→ **WHAT YOU WILL DO**: Beneath this instruction is a block of data; output from it exactly the lines that run from the one containing "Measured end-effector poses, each" through the one containing "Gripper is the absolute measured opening", inclusive.

*-*-*

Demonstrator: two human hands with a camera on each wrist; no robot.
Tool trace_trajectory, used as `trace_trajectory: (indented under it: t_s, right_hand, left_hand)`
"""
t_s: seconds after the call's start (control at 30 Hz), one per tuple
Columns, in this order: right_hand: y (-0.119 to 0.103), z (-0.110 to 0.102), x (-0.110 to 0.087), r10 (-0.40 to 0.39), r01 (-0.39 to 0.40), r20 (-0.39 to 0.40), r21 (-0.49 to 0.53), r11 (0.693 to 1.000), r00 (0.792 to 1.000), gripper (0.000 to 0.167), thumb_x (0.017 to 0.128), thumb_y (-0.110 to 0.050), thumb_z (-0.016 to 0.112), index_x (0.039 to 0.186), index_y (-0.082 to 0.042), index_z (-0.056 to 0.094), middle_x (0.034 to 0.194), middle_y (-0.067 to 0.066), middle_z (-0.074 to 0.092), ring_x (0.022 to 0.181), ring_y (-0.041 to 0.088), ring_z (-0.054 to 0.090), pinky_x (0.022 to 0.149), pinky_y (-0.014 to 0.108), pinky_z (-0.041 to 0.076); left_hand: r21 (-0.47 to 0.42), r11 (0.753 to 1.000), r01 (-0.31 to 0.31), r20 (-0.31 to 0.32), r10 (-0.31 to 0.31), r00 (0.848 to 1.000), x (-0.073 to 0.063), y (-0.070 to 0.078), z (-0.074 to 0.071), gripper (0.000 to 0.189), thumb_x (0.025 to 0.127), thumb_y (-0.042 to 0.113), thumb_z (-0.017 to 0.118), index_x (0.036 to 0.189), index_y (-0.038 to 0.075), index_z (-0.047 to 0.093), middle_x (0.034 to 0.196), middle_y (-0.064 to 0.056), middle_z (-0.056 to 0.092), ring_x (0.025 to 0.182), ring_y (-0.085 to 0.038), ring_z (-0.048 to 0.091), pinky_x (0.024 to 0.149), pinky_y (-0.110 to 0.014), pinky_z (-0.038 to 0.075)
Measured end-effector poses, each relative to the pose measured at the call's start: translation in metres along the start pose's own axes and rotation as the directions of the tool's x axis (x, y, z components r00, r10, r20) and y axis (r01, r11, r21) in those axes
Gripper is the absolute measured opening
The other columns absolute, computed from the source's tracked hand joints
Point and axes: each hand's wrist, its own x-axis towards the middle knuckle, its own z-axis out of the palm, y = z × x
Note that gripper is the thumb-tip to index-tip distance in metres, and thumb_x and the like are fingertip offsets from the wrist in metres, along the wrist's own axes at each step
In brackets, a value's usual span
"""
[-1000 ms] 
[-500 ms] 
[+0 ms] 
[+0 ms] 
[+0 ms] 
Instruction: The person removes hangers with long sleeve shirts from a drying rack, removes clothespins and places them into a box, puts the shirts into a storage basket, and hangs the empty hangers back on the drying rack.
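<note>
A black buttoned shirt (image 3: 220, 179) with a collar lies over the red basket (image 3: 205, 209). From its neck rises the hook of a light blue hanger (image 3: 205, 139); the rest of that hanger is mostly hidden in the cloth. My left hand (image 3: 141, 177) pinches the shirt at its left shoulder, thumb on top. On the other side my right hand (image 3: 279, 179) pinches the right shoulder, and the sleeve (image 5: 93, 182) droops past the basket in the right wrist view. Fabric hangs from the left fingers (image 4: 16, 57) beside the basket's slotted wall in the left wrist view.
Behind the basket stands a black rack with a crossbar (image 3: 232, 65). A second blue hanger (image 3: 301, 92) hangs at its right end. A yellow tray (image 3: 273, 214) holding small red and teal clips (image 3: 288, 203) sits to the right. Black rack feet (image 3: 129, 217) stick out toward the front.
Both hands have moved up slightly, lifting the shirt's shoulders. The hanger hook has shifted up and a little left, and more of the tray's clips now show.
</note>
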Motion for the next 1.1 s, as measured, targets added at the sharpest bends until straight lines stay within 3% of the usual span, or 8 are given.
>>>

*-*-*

→ **WRITTEN SOLUTION**:
Measured end-effector poses, each relative to the pose measured at the call's start: translation in metres along the start pose's own axes and rotation as the directions of the tool's x axis (x, y, z components r00, r10, r20) and y axis (r01, r11, r21) in those axes
Gripper is the absolute measured opening

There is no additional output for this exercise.